Work order
Transcribe nothing except the lines below that run from the one with "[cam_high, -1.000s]" to the one with "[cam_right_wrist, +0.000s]", ends included, and do not copy any picture.

Data block

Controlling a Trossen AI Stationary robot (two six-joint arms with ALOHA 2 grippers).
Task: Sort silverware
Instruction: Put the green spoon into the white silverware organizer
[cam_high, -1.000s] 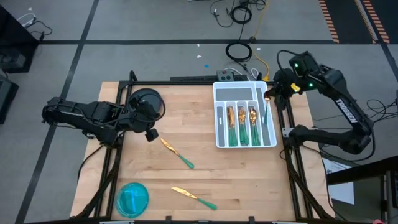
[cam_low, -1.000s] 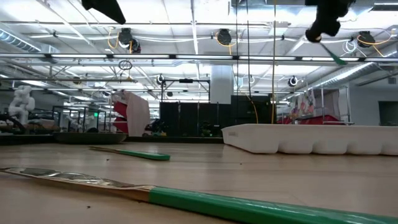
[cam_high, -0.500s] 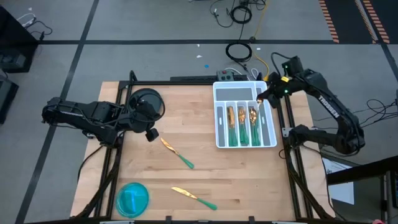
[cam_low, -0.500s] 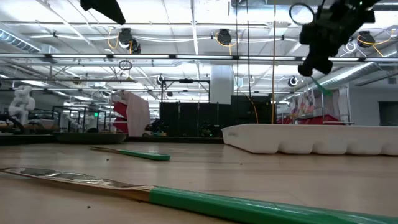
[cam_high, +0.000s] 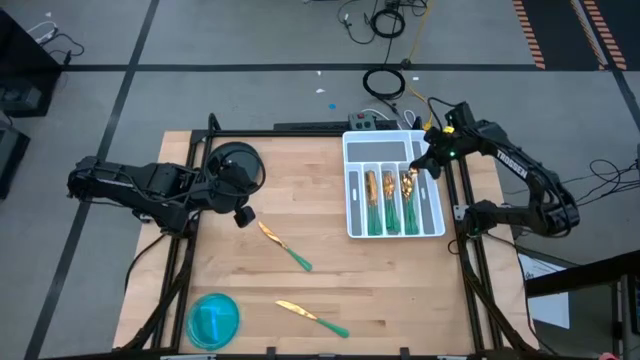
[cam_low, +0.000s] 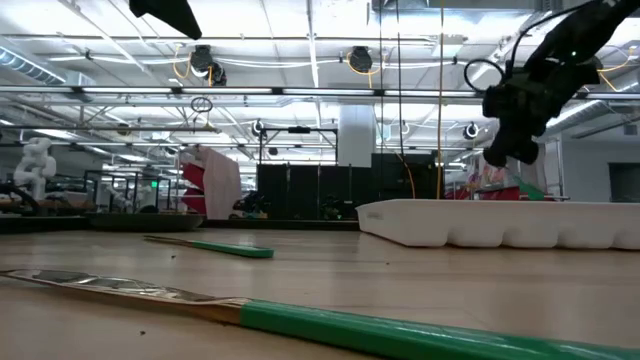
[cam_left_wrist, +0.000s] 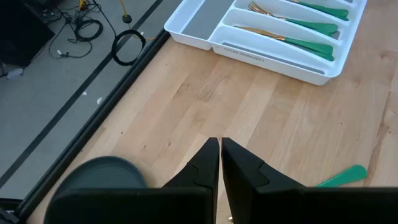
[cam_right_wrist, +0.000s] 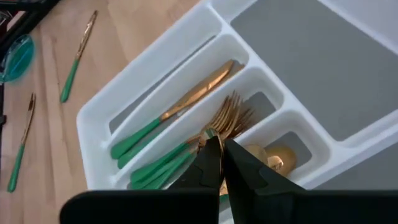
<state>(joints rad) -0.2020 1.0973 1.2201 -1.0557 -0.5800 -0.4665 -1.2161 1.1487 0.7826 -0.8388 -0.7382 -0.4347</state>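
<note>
My right gripper (cam_high: 424, 166) hangs over the right slots of the white tray (cam_high: 350, 190), shut on a piece of silverware; its green handle (cam_low: 530, 190) shows below the fingers in the low view. The tray's slots hold knives (cam_right_wrist: 186, 102), forks (cam_right_wrist: 227, 115) and spoons (cam_right_wrist: 273, 158) with gold heads and green handles. Two more pieces lie flat on the table: one (cam_high: 285, 245) mid-table, one (cam_high: 312, 317) near the front edge. My left gripper (cam_high: 243, 215) waits at the left, shut and empty above the wood (cam_left_wrist: 219, 149). My right gripper pinches the piece between its two fingertips, where a bit of gold (cam_right_wrist: 209, 132) shows. The fingers slant down from the table's far right. The green handle (cam_low: 530, 190) hangs slanting below them, down to the tray's rim. The tray wall hides whether it touches inside.
A dark round dish (cam_high: 235, 165) sits at the table's far left beside my left arm. A teal bowl (cam_high: 213, 318) stands at the near left corner. Cables and a small box (cam_high: 362, 122) lie beyond the far edge, behind the tray.
My right gripper has come down from high above the tray's far right corner to just over its right slots, shifting slightly toward the table's left and rolling as it sank. The held piece has dropped with it, its green handle now at the tray's rim.
</note>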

Task response
[cam_high, -1.000s] 
[cam_low, -1.000s] 
[cam_high, -0.500s] 
[cam_low, -0.500s] 
[cam_high, +0.000s] 
[cam_low, +0.000s] 
[cam_left_wrist, +0.000s] 
[cam_right_wrist, +0.000s] 

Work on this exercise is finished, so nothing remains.